Finding a fine sword of Iranian (Sassanian) origin in the territory of the Kingdom of the Cimmerian Bosporus supports historic sources describing the Sassanid Empire’s political and military influence in the Caucasus region and along the Taman Peninsula, says Alexey Voroshilov, head of the Phanagorian expedition’s necropolis team. It could have been a diplomatic gift.

Buried with a precious sword

Or, might it reveal the use of mercenaries, foreign soldiers fighting for filthy lucre, which was apparently not unknown in Classic times? It seems that even the “Greek army” that combated the “Carthaginian forces” were stuffed to the gills with hired help.

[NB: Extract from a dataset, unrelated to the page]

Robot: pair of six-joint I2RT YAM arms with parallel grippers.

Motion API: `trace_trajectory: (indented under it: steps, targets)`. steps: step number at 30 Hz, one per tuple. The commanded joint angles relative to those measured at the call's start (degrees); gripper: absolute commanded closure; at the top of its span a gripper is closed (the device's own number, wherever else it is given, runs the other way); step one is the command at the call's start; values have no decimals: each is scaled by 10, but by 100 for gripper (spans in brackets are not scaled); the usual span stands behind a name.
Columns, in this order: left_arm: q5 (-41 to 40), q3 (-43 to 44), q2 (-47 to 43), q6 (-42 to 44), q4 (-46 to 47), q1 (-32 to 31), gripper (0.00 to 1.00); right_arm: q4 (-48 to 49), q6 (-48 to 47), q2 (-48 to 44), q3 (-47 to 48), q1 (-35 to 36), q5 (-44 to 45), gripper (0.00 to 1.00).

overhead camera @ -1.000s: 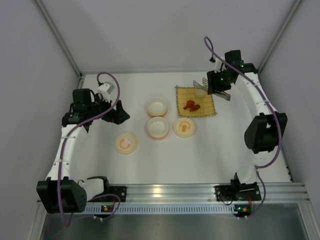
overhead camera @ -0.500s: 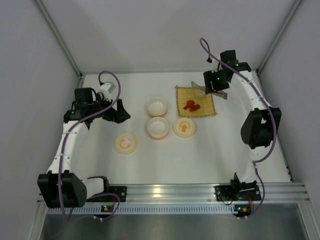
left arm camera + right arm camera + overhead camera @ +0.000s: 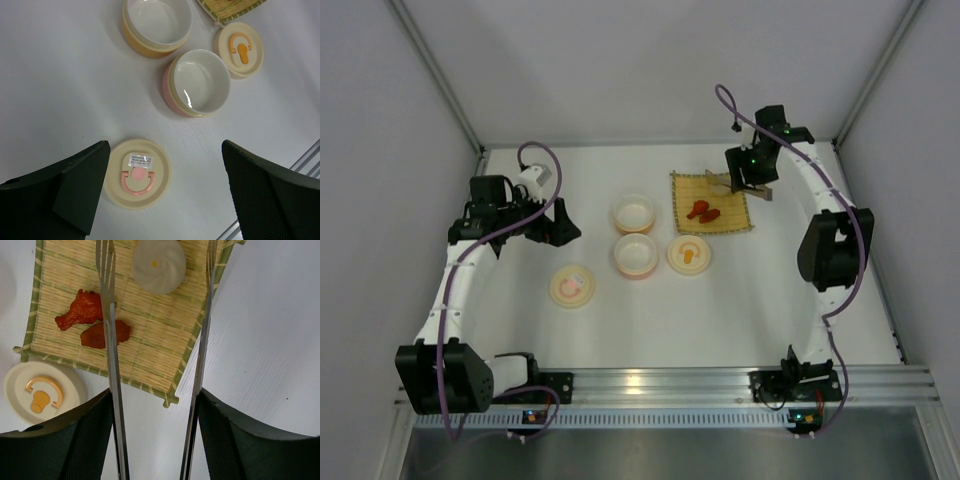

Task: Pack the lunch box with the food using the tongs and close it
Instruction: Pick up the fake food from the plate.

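My right gripper [image 3: 155, 395] is shut on the silver tongs [image 3: 111, 320], one arm against each finger, the tongs spread wide. Their tips hang over the yellow woven mat [image 3: 150, 345], either side of the off-white ball [image 3: 159, 265]. Two red-orange pieces [image 3: 82, 307] [image 3: 105, 334] lie left of it, partly under the left tong arm. From above, the right gripper [image 3: 752, 178] is at the mat's [image 3: 710, 203] back right corner. The lunch box bowls, yellowish [image 3: 633, 213] and pink [image 3: 635, 254], stand empty. My left gripper [image 3: 164, 147] is open above a pink-handled lid [image 3: 137, 172].
An orange-handled cream lid [image 3: 689, 255] lies just in front of the mat, and the pink-handled lid [image 3: 572, 286] sits front left of the bowls. My left gripper [image 3: 555, 228] hovers left of the bowls. Walls close in the table at the back and sides.
The right gripper has carried the tongs a little back and to the left over the mat, and the tongs have spread wider. The left arm has hardly moved.
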Motion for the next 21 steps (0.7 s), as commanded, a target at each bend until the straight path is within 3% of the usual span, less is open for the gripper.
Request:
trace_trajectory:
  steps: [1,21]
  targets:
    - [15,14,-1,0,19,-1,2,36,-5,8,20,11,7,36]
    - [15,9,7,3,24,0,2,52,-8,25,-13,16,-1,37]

Not likely, because the sword was just too good, says Voroshilov. “Expensive prestigious weapons were either made to order or came as war trophies. The ceremonial arms and horse harness were part of the diplomatic gifts,” he says. “Hence, it is highly unlikely that the owner of the sword was a mercenary. There is no doubt that this person was a representative of the elite of Phanagoria and was a bearer of the military aristocratic culture of the Bosporan Kingdom in the Migration Period.”

It’s the only sword of its kind to be found in Phanagoria, he says, adding that “this is the first major discovery in Phanagoria testifying to cultural ties between the elites of Phanagoria and the Sassanid Empire.”

The warrior was also buried with other fine stuffs. “In the tomb itself, a lot of rare things were discovered, including imported items: glass jugs, wooden and metal utensils, and wooden boxes with decayed cloths. The tomb is notable for its monumentality and considerable depth (about 7 meters), as well as for its opulent burial rites. There is a lot to suggest that noble and wealthy city dwellers were buried in the crypt along with the warrior,” Voroshilov sums up. The priestess seems to have gotten relatively short shrift a few centuries earlier.